自分だけの靴を育てる――英国首相が実践したダンディズム

安い靴は不経済だからね――。2007年6月、英国のトニー・ブレア首相は退任を目前に控え、英紙ザ・タイムズのインタビューにそう答えている。当時、彼が履いていたのは、英国中部のノーサンプトンで1873年に創業したチャーチ社製のウィングチップ。ネットで価格を調べてみると、1足9万円近い。気軽に手を出せる価格ではないが、インタビュー記事によると、彼はその靴を18年間、愛用し続けた。1997年の首相就任以来、定例で行われる議会の質疑応答にも、その靴を履いて出席したという。

チャーチのウィングチップはグッドイヤー・ウェルト式の堅牢な紐靴で、流行とは無縁の無骨なデザイン。18年間で靴底を取り替えたのも1回だけだという。ブレア氏が自分で行っていたのかは知らないが、丁寧に靴の手入れをしたのだろう。9万円の高価な靴も18年履き続ければ、1年当たり5000円だ。間に合わせの安い靴や流行の靴に飛び付いて数年で履きつぶしてしまうより、経済的なのかもしれない。

本当にいい靴は「育てるもの」だという。今世紀に入って間もないころ、服飾評論家の落合正勝さんにそのことを教えてもらった。靴の汚れを落とし、専用のクリームをつけてブラシで丹念に磨いて育てていく。単純だが、根気のいる作業。落合さんのお宅で、実際に20年以上愛用して、見事に育った靴を何足か見せてもらった。単に高価な靴なら、お金さえあれば誰でも買える。それを手入れして履き続け、自分だけのために「育てる」ことに価値がある。それこそがダンディズムの本質でもあるという。労働党の党首ながら恵まれた環境で教育を受けたブレア氏はその実践者だったのかもしれない。
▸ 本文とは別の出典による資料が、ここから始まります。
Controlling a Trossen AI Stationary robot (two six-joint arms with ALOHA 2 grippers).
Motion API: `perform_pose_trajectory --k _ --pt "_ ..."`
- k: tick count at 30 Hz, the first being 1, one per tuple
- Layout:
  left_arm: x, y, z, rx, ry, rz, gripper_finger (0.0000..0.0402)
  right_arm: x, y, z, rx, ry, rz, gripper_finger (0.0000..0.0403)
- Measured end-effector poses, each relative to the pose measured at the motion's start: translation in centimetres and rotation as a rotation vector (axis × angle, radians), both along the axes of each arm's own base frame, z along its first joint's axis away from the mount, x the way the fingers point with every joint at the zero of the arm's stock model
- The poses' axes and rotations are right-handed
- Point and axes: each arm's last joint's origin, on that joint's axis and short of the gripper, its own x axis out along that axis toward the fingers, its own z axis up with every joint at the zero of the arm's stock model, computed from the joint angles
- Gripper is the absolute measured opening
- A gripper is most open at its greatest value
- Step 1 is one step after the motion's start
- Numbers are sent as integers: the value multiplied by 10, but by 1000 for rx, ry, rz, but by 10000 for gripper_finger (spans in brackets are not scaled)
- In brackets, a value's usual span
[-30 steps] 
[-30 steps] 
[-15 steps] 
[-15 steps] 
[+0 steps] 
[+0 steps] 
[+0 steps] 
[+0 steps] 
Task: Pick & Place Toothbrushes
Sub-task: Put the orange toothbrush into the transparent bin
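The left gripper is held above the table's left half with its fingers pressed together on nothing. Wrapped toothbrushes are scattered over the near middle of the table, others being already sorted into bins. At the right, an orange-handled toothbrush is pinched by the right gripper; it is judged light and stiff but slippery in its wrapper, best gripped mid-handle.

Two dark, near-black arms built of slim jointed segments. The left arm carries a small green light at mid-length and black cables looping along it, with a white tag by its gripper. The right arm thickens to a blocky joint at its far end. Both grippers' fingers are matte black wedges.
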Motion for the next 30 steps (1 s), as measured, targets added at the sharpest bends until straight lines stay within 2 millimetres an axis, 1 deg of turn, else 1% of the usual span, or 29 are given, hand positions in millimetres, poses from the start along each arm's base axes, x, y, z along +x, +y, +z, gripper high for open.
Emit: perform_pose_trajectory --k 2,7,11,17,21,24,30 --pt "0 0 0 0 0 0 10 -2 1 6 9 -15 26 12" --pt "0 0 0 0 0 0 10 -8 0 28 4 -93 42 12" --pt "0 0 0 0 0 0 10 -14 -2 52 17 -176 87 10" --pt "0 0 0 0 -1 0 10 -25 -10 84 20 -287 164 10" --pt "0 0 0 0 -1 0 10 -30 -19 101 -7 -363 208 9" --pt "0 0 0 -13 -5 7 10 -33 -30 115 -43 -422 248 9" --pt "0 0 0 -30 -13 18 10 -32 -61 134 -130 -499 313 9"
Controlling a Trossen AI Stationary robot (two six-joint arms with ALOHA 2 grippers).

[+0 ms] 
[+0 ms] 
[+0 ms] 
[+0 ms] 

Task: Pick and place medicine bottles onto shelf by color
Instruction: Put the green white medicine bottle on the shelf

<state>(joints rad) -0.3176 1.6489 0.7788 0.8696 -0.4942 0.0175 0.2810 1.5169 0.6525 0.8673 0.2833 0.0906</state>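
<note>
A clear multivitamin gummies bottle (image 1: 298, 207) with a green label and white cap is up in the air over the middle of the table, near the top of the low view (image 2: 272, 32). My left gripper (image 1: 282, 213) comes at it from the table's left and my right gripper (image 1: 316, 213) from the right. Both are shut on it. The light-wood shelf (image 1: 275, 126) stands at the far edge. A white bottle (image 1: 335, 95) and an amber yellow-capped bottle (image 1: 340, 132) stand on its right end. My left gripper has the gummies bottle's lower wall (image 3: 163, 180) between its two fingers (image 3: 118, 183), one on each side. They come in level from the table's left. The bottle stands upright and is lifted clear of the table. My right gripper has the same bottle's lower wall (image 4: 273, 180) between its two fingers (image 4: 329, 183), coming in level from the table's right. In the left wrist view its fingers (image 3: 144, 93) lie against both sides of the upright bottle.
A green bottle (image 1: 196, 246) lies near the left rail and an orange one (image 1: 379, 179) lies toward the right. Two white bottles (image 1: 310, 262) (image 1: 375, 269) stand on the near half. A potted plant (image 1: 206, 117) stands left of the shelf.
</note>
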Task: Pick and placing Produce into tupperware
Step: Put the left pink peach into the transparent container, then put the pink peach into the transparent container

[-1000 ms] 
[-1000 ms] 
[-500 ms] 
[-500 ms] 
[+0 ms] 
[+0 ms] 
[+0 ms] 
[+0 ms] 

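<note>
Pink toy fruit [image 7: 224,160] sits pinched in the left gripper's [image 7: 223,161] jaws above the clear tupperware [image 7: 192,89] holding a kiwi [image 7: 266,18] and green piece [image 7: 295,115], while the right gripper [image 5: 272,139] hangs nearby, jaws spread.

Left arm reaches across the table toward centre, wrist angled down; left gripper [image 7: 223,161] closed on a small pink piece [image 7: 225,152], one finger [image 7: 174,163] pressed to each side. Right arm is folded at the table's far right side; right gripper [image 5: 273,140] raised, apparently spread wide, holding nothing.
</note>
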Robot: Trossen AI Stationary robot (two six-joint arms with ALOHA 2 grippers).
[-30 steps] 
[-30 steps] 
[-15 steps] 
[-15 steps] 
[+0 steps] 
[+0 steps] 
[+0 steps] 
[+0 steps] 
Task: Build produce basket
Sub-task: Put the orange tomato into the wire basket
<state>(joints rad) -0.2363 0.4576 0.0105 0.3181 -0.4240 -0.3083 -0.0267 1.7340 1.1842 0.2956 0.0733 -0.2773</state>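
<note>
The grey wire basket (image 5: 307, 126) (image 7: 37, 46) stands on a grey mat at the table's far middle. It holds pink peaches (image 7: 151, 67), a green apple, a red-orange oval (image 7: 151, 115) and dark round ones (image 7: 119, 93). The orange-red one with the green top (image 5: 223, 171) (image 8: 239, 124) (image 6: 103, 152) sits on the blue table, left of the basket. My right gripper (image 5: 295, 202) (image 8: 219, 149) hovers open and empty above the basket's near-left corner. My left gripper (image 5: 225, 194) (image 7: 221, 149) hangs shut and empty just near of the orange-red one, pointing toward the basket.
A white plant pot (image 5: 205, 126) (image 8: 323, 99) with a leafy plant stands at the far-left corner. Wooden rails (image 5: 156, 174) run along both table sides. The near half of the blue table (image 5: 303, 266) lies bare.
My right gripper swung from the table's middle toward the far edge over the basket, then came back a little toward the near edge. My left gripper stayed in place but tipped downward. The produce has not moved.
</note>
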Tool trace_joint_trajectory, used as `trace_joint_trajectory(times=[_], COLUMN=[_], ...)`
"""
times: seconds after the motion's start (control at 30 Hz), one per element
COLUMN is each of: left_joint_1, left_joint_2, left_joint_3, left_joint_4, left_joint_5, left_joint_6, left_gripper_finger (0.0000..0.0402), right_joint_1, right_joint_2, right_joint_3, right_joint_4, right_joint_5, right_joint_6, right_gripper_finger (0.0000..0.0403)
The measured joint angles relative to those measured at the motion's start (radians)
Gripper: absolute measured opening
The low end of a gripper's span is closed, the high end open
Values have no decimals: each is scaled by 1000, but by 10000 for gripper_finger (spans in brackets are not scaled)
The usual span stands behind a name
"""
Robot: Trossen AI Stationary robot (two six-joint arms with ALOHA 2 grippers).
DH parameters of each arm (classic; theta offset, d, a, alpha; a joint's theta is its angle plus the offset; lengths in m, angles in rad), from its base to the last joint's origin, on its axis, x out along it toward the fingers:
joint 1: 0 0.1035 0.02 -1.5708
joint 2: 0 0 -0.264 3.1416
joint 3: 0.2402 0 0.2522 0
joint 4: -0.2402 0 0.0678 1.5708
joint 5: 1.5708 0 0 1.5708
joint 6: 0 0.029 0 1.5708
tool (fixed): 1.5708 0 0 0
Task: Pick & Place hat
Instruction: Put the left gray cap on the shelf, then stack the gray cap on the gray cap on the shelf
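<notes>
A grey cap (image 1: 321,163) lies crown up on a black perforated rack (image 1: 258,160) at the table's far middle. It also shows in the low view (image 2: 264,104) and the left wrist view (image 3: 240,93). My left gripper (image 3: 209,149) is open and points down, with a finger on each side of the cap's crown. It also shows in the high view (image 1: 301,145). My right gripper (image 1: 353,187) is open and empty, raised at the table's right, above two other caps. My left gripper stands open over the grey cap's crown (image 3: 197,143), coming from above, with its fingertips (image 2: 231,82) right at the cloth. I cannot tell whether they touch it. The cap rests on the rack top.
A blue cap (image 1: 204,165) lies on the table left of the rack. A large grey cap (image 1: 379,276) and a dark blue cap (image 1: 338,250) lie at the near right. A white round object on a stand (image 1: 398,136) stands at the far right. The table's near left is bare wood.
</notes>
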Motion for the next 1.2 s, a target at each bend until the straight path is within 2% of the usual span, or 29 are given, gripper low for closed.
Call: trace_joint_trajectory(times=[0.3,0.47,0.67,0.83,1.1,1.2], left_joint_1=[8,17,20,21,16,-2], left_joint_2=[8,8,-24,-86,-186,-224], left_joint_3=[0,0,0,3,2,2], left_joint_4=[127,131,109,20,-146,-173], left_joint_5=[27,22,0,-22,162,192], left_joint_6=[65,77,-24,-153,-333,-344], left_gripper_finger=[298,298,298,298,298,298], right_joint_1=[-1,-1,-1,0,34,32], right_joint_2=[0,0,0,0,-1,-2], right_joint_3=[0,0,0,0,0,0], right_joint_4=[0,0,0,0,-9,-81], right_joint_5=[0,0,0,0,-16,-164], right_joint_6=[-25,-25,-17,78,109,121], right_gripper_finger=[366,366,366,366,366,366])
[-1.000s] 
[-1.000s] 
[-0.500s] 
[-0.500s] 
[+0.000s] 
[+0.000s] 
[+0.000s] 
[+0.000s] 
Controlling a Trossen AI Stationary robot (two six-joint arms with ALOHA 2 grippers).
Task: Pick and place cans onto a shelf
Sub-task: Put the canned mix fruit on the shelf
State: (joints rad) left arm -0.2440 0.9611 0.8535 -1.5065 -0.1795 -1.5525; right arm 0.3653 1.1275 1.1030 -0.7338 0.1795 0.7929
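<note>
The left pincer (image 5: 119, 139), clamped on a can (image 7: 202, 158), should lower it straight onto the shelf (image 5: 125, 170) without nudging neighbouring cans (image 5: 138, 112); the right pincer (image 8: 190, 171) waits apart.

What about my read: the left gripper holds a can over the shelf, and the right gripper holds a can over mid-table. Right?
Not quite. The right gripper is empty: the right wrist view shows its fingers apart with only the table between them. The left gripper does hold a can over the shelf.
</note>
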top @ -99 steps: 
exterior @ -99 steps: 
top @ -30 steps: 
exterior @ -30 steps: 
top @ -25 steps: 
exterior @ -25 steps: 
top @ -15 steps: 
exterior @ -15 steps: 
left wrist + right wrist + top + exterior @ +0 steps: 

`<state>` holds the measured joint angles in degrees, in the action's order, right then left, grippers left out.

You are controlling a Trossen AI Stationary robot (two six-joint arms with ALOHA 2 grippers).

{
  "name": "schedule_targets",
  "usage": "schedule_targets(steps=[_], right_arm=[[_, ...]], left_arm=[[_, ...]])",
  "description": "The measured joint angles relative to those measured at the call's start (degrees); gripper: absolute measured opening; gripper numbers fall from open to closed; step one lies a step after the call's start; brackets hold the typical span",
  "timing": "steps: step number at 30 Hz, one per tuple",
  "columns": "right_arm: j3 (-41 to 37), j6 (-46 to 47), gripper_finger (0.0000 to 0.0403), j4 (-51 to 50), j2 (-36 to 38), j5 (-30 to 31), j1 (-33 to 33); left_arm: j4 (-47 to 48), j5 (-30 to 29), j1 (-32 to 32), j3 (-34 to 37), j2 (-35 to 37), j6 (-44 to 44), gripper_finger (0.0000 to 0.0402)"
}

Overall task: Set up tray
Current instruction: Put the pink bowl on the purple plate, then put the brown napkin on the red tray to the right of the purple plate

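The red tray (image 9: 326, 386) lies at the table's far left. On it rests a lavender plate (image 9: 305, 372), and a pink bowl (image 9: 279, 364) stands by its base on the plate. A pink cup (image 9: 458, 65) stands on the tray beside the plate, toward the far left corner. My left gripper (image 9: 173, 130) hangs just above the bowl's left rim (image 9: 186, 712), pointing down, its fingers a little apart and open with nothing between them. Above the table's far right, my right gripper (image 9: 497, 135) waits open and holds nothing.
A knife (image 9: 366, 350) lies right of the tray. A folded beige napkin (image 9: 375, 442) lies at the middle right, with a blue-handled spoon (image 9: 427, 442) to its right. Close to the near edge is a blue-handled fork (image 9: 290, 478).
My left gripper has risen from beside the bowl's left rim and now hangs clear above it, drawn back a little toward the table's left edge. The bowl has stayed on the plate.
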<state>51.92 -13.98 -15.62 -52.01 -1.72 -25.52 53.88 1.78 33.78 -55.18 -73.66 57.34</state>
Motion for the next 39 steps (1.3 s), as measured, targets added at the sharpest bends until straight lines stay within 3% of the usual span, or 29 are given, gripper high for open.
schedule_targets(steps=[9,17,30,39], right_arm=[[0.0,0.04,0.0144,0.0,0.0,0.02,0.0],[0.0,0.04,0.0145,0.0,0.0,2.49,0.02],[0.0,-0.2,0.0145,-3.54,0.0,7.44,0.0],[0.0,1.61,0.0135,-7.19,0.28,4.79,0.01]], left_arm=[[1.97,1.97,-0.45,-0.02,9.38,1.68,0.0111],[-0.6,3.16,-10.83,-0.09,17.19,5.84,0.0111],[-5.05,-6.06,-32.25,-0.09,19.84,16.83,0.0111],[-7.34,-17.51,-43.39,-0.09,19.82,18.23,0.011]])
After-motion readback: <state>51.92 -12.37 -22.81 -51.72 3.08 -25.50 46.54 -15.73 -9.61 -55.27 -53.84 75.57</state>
こうした価値観を共有する人が日本でも増えているようで、近年、大都市を中心にバーのような洗練された店内で靴磨きを依頼できる専門店ができたり、一般の人向けに靴磨きのハウツーを紹介する本の出版が相次いだりしている。東急ハンズでも、30~40代の男性を中心に靴磨き用品を扱うコーナーを訪れる人が増えているという。そうした動きを受けて、同社は4年前から、コロンブスと共同で、プロ仕様の靴磨き用品を開発して販売し、ヒット商品になっている。東急ハンズでしか手に入らないオリジナル商品。「シューケアではなく、良いモノをより長く使うシューライフ」がコンセプトだ。

家庭での使用を想定し、靴磨き用クリーム特有の溶剤臭を抑えるため、男性用香水にも使われる「レザーノート」を配合したり、汚れを落とすために使う馬毛ブラシの持ち手部分を持ちやすいように微妙にくぼませたり、1年以上かけて試行錯誤を重ねた。そのこだわりを紹介するだけで、一冊、本を書けてしまえそうなほど。コーナーの販売員と立ち話をしていると、実際、靴磨きのプロにも愛用者がいるのだとか。

そうした東急ハンズでしか手に入らないグッズに加え、同社にしかいないスタッフも心強い味方だ。各店に靴の手入れに精通したスタッフがいて、相談すると「待ってました」とばかりに熱心に相談に乗ってくれる。「9(く)2(つ)3(みがき)」という語呂あわせから日本記念日協会によって「靴磨きの日」に認定された9月23日には、「シューケア・マイスター」という社内資格を持ったスタッフも新宿、銀座、北千住、横浜の各店に誕生する。「靴好き」にとっては、まさに至れり尽くせり。単にモノを売り買いするだけではない、ダンディズムのヒントも東急ハンズの売り場には詰まっているのである。